[Cite as http://purl.org/au-research/grants/nhmrc/148630]
A/Pr Andrew Pask
Prof Marilyn Renfree
Prof Vincent Harley
Brief description Human sex determination is controlled by a genetic pathway which culminates in the development of a testis or an ovary in the human embryo. At the head of this pathway is the master switch gene SRY on the Y chromosome, which controls a cascade of other genes critical for switching on testis development. Several other genes have been identified by clinical mutations which reverse sex of XY embryos. One sex reversing gene is ATRX on the human X chromosome. Mutation in ATRX causes XY embryos to develop as females, as well as causing many unrelated disorders such as alpha-thalassemia. ATRX seems to be a transcription factor that controls the activity of other genes, but it is difficult to understand how it functions because it is active in all parts of the body and mutation has many different effects in humans.
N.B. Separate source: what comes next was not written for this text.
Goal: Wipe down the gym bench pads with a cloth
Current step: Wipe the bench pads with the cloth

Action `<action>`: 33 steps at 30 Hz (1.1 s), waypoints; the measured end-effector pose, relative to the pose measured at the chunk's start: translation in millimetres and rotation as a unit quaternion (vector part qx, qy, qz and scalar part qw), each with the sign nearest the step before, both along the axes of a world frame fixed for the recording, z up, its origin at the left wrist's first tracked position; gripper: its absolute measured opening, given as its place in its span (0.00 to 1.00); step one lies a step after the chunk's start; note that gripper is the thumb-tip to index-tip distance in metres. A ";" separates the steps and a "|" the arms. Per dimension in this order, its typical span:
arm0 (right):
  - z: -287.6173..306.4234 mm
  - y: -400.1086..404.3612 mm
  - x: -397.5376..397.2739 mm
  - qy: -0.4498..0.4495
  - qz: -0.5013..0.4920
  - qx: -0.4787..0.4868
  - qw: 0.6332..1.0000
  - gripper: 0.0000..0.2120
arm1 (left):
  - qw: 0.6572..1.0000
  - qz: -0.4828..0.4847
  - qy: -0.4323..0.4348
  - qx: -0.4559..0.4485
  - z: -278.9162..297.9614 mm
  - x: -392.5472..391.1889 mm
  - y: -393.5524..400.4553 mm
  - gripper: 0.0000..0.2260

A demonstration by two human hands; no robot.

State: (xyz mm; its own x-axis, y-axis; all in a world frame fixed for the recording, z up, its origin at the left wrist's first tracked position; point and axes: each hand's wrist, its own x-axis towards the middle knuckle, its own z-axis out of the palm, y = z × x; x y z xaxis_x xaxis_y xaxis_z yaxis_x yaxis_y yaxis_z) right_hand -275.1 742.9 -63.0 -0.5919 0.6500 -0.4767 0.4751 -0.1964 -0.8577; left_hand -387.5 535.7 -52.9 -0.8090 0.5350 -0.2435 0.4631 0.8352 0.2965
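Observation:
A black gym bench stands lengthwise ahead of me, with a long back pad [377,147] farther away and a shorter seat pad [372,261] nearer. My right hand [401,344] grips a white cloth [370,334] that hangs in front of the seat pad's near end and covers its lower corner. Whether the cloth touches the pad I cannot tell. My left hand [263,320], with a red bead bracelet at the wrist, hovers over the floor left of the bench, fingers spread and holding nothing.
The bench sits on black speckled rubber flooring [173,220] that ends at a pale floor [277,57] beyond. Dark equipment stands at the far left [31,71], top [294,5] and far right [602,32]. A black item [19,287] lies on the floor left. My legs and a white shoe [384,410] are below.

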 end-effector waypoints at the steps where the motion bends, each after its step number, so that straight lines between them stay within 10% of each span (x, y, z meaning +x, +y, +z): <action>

However, we recently discovered that in marsupial mammals that this gene has a copy on the Y chromosome (ATRY) as well as the X (ATRX). Remarkably, there is a division of labour between ATRY, which acts only in developing gonads, and ATRX, which is active everywhere else. This testis-specific ATRY gene may reveal how ATRX interacts with other genes to make a testis, without the complications of its action in other tissues. We will therefore clone and characterize ATRX-Y and its protein product to find out when and where it acts in the sex determining pathway. We will use very large cloned pieces of the marsupial genome to discover elements controlling the testis-specific expression, and we will identify the interactions of ATRY with other proteins. The testis determination pathway is a good model for the differentiation of other human organs. Our work on ATRY will show us how this class of transcription factors is activated in different tissues during development, and how it controls other genes. This will lead to a better understanding of the genetic control of human organogenesis and the effects of mutation on human development.